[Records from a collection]
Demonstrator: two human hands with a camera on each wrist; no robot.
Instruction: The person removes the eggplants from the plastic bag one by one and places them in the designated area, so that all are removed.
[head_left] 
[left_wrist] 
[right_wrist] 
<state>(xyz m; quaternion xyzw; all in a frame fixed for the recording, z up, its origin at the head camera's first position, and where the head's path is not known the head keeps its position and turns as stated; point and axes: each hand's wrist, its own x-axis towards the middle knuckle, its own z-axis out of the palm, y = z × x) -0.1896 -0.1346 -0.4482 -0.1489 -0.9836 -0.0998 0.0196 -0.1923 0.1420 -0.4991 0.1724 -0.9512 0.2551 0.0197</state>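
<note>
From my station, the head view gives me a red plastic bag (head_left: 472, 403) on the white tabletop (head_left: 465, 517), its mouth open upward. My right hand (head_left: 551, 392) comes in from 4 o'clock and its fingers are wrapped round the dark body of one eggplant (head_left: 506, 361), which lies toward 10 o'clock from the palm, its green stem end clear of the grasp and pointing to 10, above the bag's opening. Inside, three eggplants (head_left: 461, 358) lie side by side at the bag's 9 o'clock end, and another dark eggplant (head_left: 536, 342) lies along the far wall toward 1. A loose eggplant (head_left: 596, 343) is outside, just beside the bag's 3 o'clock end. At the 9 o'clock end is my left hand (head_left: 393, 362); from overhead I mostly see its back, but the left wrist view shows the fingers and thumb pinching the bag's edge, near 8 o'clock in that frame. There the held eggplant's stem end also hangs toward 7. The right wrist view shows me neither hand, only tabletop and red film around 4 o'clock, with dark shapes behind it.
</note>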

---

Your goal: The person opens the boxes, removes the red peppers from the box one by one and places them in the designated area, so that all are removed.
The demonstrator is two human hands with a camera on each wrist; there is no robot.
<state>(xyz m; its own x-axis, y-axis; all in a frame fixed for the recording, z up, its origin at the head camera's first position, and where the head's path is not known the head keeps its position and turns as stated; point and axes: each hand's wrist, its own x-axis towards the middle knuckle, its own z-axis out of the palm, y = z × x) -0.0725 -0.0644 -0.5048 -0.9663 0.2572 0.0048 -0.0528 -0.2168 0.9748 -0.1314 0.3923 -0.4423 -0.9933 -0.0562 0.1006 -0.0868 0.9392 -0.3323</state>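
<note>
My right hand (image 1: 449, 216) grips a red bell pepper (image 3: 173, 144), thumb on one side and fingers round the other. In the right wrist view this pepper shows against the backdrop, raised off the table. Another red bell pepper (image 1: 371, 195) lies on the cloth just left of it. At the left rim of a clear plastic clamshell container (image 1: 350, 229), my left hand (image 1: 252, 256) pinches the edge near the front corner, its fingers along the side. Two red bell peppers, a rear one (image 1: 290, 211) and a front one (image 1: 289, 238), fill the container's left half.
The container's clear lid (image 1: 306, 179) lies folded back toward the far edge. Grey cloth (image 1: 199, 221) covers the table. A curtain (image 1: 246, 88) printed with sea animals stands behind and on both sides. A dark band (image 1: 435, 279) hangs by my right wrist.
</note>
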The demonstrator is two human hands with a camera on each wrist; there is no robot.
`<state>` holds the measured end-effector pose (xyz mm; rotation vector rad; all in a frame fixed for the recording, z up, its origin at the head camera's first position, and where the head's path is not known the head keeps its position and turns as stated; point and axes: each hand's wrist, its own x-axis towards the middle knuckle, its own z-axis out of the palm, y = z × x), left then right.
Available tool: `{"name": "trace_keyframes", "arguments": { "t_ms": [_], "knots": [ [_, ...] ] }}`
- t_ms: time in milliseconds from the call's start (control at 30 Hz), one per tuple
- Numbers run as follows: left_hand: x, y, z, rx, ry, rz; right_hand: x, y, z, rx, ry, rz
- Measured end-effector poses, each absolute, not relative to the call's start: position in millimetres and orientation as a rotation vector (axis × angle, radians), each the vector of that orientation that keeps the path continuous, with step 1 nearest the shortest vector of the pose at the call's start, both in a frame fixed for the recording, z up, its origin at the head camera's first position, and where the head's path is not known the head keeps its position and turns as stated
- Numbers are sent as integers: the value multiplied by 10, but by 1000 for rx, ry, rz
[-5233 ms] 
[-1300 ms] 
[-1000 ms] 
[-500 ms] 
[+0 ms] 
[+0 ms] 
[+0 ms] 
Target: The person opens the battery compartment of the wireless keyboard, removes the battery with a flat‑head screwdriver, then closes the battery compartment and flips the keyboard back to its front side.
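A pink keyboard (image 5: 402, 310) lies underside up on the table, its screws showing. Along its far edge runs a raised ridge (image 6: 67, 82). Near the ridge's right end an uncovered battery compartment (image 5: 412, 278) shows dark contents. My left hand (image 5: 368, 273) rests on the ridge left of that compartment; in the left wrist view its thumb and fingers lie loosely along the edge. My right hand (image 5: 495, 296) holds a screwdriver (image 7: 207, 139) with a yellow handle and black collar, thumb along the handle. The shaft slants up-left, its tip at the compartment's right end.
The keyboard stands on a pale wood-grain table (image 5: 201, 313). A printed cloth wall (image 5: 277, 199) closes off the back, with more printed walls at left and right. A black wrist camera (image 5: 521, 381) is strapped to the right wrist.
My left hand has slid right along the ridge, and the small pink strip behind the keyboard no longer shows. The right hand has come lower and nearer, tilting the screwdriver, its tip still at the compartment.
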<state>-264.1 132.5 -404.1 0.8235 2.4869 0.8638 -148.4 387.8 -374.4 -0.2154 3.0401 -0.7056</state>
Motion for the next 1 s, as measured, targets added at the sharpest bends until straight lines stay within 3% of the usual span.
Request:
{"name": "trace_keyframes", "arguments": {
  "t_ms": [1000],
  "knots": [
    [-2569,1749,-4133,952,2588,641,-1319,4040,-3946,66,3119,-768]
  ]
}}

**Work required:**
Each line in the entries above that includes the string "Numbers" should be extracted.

**Exercise solution:**
- Numbers run as follows: left_hand: x, y, z, rx, ry, rz; right_hand: x, y, z, rx, ry, rz
- Numbers are sent as integers: the value multiplied by 10, but by 1000 for rx, ry, rz

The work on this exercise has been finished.